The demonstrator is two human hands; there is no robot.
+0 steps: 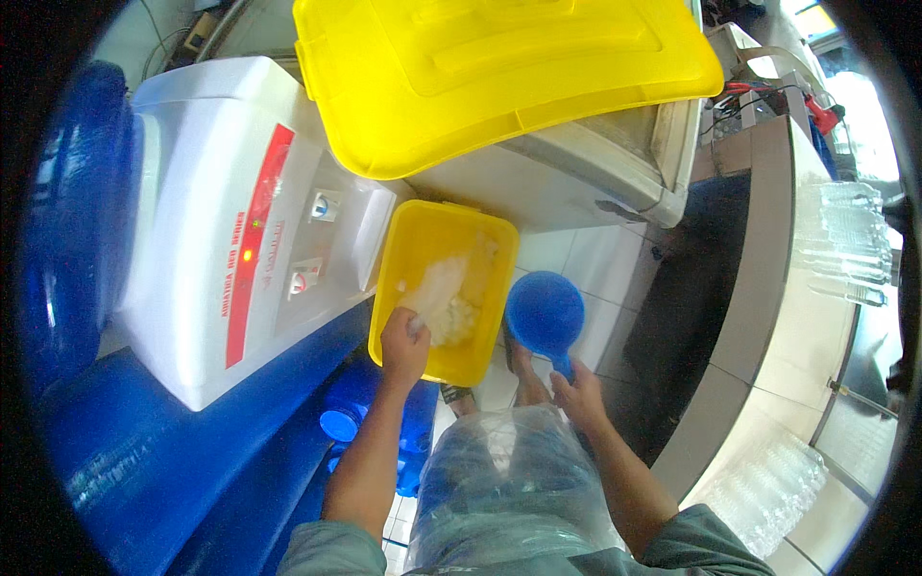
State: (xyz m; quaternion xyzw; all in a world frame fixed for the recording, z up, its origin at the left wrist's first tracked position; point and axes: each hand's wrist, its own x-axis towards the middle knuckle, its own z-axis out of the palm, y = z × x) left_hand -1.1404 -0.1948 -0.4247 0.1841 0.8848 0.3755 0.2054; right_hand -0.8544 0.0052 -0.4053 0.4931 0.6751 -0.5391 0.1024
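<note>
My right hand (580, 396) is closed around the handle of a blue plastic dipper (545, 313), whose round bowl hangs over the tiled floor. Just right of a yellow bin (510, 278), the dipper looks empty. Over the bin's near left rim, my left hand (404, 344) is closed on a whitish, see-through thing (444, 281) that is blurred; its kind cannot be made out. Pale lumps that look like ice (459, 322) lie at the bottom of the bin. Above it, a large yellow lid (519, 72) rests on a white chest.
A white water dispenser (216, 221) with two taps stands left of the bin, near blue containers (384, 413). At the right runs a tiled counter (768, 317) with stacked clear plastic cups (843, 235). A clear plastic apron (509, 470) covers my front.
</note>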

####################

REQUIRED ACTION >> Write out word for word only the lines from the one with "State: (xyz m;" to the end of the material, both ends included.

TASK ANSWER >>
State: (xyz m; quaternion xyzw; all in a world frame fixed for the recording, z up, its origin at the left wrist's first tracked position; point and axes: each hand's wrist, its own x-axis towards the middle knuckle, its own z-axis out of the palm, y = z × x) left_hand -1.1404 -0.1948 -0.4247 0.1841 0.8848 0.3755 0.2054; right_hand -0.8544 0.0052 -0.4053 0.4931 0.6751 -0.5391 0.1024
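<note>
My right hand (580, 396) is closed around the handle of a blue plastic dipper (545, 313), whose round bowl hangs over the tiled floor. Just right of a yellow bin (510, 278), the dipper looks empty. Over the bin's near left rim, my left hand (404, 344) is closed on a whitish, see-through thing (444, 281) that is blurred; its kind cannot be made out. Pale lumps that look like ice (459, 322) lie at the bottom of the bin. Above it, a large yellow lid (519, 72) rests on a white chest.
A white water dispenser (216, 221) with two taps stands left of the bin, near blue containers (384, 413). At the right runs a tiled counter (768, 317) with stacked clear plastic cups (843, 235). A clear plastic apron (509, 470) covers my front.
</note>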

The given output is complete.